7. Revisão de benefícios anteriores

Se você já está aposentado, ainda há a possibilidade de revisar o benefício para aumentar seu valor. O INSS, em alguns casos, comete erros de cálculo ao conceder o benefício, especialmente em situações que envolvem auxílio-doença ou aposentadoria por invalidez. Caso tenha recebido esses benefícios entre 2002 e 2009, por exemplo, você pode estar apto para solicitar uma revisão com base no artigo 29, que corrigiu erros na fórmula de cálculo utilizada naquela época.

8. Planejamento previdenciário

O planejamento previdenciário é uma das formas mais eficazes de garantir uma aposentadoria mais vantajosa. Ele consiste em uma análise detalhada de todos os períodos de contribuição, tipos de aposentadoria disponíveis e projeções futuras. Um bom planejamento pode ajudar a evitar erros no pedido de aposentadoria e garantir que todas as contribuições sejam computadas corretamente. Profissionais especializados nessa área conseguem fazer cálculos precisos e indicar as melhores opções de aposentadoria, levando em consideração fatores como o tempo de contribuição, alíquotas pagas e tipos de atividades realizadas.

9. Contribuição complementar para microempreendedores

Microempreendedores individuais (MEI) geralmente contribuem com base no salário mínimo, o que resulta em uma aposentadoria de valor mínimo. No entanto, é possível aumentar o valor do benefício realizando contribuições complementares sobre uma base de cálculo maior. Essa estratégia permite que o MEI, que normalmente contribui com uma alíquota reduzida, passe a contar com um benefício maior ao se aposentar. No entanto, é preciso estar atento às regras e limites dessa contribuição complementar.

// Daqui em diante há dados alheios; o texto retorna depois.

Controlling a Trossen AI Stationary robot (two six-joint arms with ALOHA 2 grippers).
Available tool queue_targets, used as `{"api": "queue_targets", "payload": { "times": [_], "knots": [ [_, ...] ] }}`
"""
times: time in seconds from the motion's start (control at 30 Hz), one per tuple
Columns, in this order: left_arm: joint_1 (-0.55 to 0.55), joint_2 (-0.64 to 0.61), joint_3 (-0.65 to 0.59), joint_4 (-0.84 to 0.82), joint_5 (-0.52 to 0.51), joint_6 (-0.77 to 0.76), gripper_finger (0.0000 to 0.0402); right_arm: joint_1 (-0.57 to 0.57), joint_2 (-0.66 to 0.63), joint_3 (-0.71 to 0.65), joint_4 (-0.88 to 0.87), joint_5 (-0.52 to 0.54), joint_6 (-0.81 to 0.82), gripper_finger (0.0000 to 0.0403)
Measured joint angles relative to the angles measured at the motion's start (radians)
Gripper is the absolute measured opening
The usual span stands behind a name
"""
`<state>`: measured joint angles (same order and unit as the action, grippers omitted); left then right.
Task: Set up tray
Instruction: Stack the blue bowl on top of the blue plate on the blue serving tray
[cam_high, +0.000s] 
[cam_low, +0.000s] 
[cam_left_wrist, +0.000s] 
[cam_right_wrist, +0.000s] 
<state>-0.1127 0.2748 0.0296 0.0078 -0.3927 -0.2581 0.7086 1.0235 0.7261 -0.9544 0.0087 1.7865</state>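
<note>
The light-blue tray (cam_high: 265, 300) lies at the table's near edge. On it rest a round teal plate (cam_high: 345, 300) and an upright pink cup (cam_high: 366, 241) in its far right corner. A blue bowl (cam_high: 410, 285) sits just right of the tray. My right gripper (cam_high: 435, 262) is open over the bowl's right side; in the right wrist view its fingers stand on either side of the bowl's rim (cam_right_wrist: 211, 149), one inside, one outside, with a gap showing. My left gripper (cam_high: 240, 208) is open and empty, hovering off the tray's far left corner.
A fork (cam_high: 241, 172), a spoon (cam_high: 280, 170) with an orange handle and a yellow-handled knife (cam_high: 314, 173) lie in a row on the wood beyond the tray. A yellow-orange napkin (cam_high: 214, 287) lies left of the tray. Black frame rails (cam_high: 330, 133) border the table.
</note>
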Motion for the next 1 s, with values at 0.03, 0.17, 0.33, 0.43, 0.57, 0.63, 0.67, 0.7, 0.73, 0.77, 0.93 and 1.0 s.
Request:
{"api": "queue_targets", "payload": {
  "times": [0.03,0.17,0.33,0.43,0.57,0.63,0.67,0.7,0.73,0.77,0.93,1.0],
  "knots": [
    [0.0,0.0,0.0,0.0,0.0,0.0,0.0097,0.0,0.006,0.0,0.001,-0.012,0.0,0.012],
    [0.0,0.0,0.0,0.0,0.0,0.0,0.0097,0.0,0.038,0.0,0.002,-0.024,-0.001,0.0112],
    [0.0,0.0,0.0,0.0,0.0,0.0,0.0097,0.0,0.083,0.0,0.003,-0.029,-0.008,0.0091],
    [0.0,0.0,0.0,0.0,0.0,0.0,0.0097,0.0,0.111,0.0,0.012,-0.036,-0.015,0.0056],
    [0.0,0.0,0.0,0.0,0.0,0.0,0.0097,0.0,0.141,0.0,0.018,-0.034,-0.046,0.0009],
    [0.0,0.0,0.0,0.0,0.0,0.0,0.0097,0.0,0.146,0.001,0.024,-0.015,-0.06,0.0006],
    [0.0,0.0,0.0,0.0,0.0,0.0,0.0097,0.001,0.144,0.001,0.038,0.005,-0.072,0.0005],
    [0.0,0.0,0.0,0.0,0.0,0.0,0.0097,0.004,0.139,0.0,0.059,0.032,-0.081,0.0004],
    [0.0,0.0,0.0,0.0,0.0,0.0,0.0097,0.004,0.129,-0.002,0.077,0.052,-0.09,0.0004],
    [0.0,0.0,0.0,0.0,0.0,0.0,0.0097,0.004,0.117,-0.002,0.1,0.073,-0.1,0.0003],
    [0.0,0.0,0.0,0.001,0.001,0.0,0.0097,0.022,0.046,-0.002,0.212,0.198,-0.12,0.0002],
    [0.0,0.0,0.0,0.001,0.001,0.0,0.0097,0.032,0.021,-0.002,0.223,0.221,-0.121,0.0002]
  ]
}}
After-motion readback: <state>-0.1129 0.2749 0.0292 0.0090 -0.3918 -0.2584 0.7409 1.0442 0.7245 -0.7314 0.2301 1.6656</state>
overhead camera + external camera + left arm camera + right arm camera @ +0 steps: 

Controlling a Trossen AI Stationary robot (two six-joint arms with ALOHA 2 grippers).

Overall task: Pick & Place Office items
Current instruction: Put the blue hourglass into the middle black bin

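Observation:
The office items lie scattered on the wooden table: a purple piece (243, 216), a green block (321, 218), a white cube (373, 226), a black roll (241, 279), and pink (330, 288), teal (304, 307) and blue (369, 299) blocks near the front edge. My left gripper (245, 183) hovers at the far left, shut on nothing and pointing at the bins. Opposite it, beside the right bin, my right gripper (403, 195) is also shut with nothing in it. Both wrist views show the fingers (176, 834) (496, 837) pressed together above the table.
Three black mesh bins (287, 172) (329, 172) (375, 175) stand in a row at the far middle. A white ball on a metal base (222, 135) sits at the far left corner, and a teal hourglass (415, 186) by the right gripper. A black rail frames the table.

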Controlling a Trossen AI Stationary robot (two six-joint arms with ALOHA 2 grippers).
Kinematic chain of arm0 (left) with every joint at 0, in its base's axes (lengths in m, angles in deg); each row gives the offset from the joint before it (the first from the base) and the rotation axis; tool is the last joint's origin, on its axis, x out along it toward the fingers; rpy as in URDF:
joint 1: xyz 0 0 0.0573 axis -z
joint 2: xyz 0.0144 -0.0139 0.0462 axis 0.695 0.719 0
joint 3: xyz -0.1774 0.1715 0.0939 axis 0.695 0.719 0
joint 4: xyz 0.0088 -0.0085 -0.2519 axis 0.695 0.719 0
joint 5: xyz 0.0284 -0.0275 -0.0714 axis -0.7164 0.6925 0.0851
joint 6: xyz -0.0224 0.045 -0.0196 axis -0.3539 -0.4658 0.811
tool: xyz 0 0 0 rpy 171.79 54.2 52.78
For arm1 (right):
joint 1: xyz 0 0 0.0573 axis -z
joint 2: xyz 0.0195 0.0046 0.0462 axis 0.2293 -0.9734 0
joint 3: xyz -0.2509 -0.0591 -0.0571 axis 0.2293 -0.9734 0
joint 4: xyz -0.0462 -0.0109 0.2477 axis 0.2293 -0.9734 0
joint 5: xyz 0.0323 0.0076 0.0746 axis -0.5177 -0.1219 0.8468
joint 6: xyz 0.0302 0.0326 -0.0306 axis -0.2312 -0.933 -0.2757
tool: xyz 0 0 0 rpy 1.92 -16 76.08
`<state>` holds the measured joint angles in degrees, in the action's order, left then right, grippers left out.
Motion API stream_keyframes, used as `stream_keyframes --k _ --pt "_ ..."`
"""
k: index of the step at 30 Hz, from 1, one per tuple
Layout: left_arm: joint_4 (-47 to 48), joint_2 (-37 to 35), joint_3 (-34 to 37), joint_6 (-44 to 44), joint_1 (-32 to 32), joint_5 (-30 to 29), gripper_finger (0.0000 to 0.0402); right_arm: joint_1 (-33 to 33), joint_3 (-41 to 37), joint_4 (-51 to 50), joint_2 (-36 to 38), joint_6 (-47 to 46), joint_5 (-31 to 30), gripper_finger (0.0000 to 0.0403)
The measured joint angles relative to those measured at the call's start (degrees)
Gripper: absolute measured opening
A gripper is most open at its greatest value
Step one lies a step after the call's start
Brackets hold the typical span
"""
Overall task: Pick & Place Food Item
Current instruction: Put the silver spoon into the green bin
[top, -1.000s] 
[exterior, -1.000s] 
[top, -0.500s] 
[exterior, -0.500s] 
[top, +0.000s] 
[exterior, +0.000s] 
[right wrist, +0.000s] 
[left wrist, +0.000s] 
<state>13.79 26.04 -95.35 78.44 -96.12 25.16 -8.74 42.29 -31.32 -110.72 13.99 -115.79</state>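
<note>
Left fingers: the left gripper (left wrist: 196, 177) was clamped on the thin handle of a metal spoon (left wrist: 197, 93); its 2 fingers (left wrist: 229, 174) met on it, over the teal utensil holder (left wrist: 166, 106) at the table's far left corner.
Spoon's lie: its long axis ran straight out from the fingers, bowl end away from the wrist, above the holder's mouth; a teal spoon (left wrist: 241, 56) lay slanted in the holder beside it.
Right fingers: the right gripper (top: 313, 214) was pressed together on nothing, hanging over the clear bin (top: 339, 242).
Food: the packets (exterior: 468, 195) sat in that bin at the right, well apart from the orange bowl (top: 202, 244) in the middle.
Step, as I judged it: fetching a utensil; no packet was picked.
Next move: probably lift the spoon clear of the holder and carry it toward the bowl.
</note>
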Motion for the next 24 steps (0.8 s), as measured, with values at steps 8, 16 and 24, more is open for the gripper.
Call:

10. Investimentos para complementar a renda

Além das revisões e ajustes nas contribuições, investir em aplicações financeiras também é uma forma de complementar a renda da aposentadoria. Embora essa estratégia não aumente diretamente o valor do benefício do INSS, ela pode garantir uma maior segurança financeira na aposentadoria, permitindo que o aposentado mantenha um padrão de vida mais confortável.

Essas são as principais formas de aumentar o valor da aposentadoria, tanto para quem já recebe o benefício quanto para quem está planejando se aposentar. Independentemente da situação, é sempre importante buscar orientação de um profissional especializado, que possa analisar o caso específico e indicar as melhores opções.